Wednesday, January 27, 2016

Brain Rule #6

John Medina’s Brain Rules is organized into 12 “rules” about how our brains operate.  I find the book to be uneven, but certainly worth the read.  Brain rule # 6 is:

“We don’t pay attention to boring things”

Medina summarizes the chapter thus:

“•  The brains attentional “spotlight” can focus on only one thing at a time:  no multitasking”
  • We are better at seeing patterns and abstracting the meaning of an event than we are at recording detail.
  • Emotional arousal helps the brain learn.
  • Audiences check out after 10 minutes, but you can keep grabbing them back by telling them narratives or creating events rich in emotion.”

Although I found his discussion of multitasking fascinating, especially the time lag that takes place as our brain moves sequentially from one object of attention to another, I’ll leave it for another blog entry.  Suffice it to say, there is an attentional cost, a dangerous one while driving or operating machinery, because we really can’t attend to two things at a time.

The idea that audiences really can’t attend for more than 10 minutes is one should resonate with teachers.  I remember reading somewhere a long time ago that if you observe who is doing the talking in the classroom, you’re seeing who is doing the learning.  It also conjures up recollections of a routine from Power Teaching where after presenting a concept, the teacher commands the students to “teach” the concept to the person next to them and then that person “teaches” the concept back to the first.  That routine raises the level of concern in students and is, I think, “rich in emotion” as Medina recommends.  And, it breaks up that hypnotic spell of continuous teaching.

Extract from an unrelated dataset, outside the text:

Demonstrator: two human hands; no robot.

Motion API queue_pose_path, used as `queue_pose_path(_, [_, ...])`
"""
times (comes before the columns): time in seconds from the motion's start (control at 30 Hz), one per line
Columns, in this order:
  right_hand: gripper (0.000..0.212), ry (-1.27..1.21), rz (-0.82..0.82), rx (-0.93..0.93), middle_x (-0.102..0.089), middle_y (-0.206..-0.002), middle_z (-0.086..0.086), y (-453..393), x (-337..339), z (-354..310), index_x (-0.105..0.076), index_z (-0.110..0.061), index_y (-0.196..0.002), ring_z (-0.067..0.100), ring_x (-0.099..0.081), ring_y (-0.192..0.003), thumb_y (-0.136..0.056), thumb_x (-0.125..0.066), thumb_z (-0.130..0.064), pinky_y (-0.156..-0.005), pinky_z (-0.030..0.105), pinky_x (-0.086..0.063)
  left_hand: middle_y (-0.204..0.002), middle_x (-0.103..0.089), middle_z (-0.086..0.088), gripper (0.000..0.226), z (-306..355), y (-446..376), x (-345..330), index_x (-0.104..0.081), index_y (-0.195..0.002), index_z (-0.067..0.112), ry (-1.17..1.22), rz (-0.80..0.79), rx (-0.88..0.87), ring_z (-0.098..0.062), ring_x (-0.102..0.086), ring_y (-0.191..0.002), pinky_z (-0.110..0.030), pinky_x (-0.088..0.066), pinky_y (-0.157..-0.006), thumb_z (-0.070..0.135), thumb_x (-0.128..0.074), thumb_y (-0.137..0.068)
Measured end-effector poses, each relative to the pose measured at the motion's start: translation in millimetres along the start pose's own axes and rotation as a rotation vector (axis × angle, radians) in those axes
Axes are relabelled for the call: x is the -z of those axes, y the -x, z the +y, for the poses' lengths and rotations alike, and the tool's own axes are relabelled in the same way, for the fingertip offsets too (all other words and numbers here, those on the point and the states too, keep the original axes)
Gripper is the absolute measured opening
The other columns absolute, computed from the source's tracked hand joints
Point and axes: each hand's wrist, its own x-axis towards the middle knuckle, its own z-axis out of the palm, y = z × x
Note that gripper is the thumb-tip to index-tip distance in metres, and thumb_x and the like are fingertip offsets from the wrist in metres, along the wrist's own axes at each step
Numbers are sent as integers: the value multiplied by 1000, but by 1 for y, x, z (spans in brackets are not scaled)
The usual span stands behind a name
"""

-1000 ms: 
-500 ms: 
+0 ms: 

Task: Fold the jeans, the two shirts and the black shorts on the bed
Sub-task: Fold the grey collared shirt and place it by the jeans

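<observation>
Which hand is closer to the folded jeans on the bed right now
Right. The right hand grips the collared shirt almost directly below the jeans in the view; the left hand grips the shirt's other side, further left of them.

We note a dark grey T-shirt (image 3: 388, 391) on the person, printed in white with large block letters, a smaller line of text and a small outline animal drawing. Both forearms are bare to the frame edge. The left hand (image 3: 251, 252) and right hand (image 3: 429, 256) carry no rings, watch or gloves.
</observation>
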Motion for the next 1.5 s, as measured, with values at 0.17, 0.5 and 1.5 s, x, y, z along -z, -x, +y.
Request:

Accepting the 10-minute rule, and the idea that the brain responds best to patterns, perhaps leads the teacher to a plan for lesson design.  Whatever the teacher wants to accomplish should be broken into 10-minute increments with a clear break between the segments.  It is best to show and tell the class what those segments are at the outset and carefully explain how the segment are related to the “big idea” for that period.  I’m guessing that less would be taught in a standard period, but what is taught would be learned more completely because students would have clear examples and experiences related clearly to the main idea stated at the beginning of the period.  The brain likes organization.